• Try it: Reproduce the data that follows in its entirety, character for character.

[Material provided — start]

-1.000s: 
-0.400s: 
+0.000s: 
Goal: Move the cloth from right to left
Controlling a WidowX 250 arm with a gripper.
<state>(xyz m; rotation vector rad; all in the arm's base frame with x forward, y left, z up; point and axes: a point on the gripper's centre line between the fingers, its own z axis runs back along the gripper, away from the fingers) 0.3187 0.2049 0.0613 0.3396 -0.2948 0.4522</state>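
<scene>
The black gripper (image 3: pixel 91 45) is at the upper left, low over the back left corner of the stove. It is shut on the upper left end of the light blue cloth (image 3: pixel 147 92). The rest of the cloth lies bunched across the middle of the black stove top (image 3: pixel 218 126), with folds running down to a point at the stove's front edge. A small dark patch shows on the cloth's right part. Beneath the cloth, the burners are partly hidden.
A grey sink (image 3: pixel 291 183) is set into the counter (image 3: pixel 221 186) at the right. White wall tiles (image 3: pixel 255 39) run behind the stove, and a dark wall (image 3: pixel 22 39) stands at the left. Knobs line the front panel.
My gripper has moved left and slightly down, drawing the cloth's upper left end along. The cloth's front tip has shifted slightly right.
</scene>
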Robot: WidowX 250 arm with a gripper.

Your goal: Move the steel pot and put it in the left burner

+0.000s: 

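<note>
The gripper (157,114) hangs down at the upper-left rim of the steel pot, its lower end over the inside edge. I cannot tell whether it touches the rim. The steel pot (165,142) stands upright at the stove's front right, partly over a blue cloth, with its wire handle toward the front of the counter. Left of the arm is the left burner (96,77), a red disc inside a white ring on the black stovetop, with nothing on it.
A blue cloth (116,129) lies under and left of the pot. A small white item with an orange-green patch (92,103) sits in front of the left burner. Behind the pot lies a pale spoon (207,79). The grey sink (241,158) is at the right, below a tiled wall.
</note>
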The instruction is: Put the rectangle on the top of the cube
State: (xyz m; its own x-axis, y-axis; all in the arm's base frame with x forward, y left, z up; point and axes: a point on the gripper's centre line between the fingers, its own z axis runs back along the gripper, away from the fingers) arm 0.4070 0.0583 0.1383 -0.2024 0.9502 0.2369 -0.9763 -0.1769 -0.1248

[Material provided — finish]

• Answer area:
-1.000s: 
-0.400s: 
+0.000s: 
Goal: Move the cloth from right to left
Controlling a WidowX 250 arm with a gripper.
<state>(xyz m; rotation vector rad; all in the arm's base frame with x forward, y left, z up; point and axes: a point on the gripper's centre line between the fingers, its own z axis runs back along the gripper, away from the fingers) 0.3187 0.2049 0.0613 0.3396 -0.2948 0.4522</state>
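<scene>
The black gripper (image 3: pixel 91 45) is at the upper left, low over the back left corner of the stove. It is shut on the upper left end of the light blue cloth (image 3: pixel 147 92). The rest of the cloth lies bunched across the middle of the black stove top (image 3: pixel 218 126), with folds running down to a point at the stove's front edge. A small dark patch shows on the cloth's right part. Beneath the cloth, the burners are partly hidden.
A grey sink (image 3: pixel 291 183) is set into the counter (image 3: pixel 221 186) at the right. White wall tiles (image 3: pixel 255 39) run behind the stove, and a dark wall (image 3: pixel 22 39) stands at the left. Knobs line the front panel.
My gripper has moved left and slightly down, drawing the cloth's upper left end along. The cloth's front tip has shifted slightly right.
</scene>
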Robot: WidowX 250 arm with a gripper.

Your goal: Move the steel pot and put it in the left burner

+0.000s: 

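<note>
The gripper (157,114) hangs down at the upper-left rim of the steel pot, its lower end over the inside edge. I cannot tell whether it touches the rim. The steel pot (165,142) stands upright at the stove's front right, partly over a blue cloth, with its wire handle toward the front of the counter. Left of the arm is the left burner (96,77), a red disc inside a white ring on the black stovetop, with nothing on it.
A blue cloth (116,129) lies under and left of the pot. A small white item with an orange-green patch (92,103) sits in front of the left burner. Behind the pot lies a pale spoon (207,79). The grey sink (241,158) is at the right, below a tiled wall.
</note>
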The instruction is: Put the rectangle on the top of the cube
State: (xyz m; its own x-axis, y-axis; all in the arm's base frame with x forward, y left, z up; point and axes: a point on the gripper's centre line between the fingers, its own z axis runs back along the gripper, away from the fingers) arm 0.4070 0.0583 0.1383 -0.2024 0.9502 0.2369 -0.9763 -0.1769 -0.1248

Nothing further is required by the exercise.